Consider, for example, an employee’s right to sue over her employer’s alleged discrimination against her because of who she associates with. Here’s what happened when one worker waited more than four years to make a so-called Section 1981 civil rights claim.
Recent case: Sharon, who was married to a black man, claimed she was fired when her employer learned of the relationship. She filed Title VII claims on time, but waited more than four years after her discharge to file a civil rights claim under Section 1981, a much older civil rights law.
In 1991, Congress amended several related federal laws to establish a four-year limitation.
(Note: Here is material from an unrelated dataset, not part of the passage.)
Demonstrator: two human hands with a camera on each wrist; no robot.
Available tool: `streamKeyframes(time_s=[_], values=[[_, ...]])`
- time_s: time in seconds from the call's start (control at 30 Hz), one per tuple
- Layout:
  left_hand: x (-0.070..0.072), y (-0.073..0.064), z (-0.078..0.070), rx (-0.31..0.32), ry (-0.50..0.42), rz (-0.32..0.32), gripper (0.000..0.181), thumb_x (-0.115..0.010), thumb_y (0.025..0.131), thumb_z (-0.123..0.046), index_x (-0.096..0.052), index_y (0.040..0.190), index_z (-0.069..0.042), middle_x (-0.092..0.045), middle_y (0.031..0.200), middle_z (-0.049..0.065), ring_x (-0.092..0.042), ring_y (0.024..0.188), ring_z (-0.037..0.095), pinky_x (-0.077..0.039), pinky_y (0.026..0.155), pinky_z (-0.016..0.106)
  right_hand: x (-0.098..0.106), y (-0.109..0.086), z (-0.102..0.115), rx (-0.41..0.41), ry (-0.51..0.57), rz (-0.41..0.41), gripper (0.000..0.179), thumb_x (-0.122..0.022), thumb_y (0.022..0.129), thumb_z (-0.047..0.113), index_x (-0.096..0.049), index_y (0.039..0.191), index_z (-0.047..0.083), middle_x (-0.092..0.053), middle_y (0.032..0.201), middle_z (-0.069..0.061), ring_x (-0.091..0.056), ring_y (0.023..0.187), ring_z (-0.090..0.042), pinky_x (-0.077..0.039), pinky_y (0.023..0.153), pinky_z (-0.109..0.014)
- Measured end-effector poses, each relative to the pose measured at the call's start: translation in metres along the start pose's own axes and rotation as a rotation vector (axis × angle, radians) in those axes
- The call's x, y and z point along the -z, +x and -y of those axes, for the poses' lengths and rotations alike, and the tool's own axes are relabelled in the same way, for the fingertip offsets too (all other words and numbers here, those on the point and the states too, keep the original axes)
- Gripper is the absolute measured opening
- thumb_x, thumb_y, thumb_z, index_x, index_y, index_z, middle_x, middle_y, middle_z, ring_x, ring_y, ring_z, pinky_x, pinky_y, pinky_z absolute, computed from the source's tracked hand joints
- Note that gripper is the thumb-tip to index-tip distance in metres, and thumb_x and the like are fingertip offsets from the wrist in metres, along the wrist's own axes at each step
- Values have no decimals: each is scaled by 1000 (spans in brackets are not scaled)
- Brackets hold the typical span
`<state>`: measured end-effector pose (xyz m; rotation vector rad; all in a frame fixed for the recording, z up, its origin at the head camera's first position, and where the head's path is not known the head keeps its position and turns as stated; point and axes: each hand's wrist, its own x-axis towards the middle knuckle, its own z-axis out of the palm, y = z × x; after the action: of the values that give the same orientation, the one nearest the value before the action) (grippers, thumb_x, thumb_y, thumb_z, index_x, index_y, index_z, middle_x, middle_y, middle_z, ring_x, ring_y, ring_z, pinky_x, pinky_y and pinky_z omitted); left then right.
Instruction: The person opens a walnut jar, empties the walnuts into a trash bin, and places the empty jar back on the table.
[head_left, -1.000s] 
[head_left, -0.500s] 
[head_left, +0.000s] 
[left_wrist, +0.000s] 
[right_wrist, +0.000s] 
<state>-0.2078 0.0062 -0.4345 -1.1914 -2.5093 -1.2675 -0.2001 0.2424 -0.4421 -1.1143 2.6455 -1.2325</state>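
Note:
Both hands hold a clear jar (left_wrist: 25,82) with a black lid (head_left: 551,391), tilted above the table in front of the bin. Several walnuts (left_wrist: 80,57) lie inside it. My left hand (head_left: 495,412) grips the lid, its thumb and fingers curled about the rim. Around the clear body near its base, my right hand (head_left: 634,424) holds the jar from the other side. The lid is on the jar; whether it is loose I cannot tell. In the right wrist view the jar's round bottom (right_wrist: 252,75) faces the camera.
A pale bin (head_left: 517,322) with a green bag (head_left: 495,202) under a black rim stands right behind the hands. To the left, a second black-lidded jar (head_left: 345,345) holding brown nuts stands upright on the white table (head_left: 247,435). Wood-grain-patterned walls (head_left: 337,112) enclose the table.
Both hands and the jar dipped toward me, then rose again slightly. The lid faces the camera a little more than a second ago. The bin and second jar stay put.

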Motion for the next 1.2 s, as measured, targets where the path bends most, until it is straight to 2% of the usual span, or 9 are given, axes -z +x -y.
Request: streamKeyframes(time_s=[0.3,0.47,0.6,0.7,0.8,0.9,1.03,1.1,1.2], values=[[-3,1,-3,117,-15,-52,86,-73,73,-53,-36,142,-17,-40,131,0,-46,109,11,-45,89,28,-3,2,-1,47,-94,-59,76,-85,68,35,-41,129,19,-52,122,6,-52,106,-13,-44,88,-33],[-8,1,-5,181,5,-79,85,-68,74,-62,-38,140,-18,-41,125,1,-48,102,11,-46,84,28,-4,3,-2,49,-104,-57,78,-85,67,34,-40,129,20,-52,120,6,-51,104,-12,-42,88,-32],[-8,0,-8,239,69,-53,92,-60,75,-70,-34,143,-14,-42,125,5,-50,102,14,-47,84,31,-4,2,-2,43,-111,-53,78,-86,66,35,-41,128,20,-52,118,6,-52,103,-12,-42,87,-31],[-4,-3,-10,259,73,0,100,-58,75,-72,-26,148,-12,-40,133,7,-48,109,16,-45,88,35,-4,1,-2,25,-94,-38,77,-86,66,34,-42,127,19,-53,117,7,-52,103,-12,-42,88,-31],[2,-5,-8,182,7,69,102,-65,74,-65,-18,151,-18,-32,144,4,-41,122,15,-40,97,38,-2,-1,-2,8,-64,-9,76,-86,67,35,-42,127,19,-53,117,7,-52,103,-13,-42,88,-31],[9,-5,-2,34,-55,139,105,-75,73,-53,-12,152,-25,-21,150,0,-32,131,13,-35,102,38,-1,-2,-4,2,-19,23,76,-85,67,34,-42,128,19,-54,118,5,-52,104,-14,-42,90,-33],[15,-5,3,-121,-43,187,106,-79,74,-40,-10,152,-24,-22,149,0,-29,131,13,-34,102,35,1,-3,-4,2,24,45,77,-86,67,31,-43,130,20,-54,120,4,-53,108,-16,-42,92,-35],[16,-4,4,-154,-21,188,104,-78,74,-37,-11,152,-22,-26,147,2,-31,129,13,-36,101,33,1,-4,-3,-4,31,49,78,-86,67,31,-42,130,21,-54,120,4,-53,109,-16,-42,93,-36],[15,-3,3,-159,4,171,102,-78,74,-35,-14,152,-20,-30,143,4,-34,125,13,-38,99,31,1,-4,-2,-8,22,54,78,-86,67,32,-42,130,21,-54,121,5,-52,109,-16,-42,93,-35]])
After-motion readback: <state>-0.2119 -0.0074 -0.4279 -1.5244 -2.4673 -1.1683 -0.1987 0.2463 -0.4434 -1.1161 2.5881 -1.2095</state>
Before that, Minnesota litigants had six years to sue.
Now a court has determined that the changes apply to Section 1981, too, effectively blocking Sharon’s lawsuit. (Powers-Potter v. Nash Finch Company, No. 14-CV-0339, DC MN, 2015)
Final note: Employers can’t do anything about statutes of limitations, but they can prepare for possible litigation. Work with your attorney to establish records retention guidelines, just in case. Don’t assume that if a fired worker doesn’t file an EEOC complaint within 300 days that the case won’t come back to bite. Section 1981, for example, doesn’t require an EEOC complaint.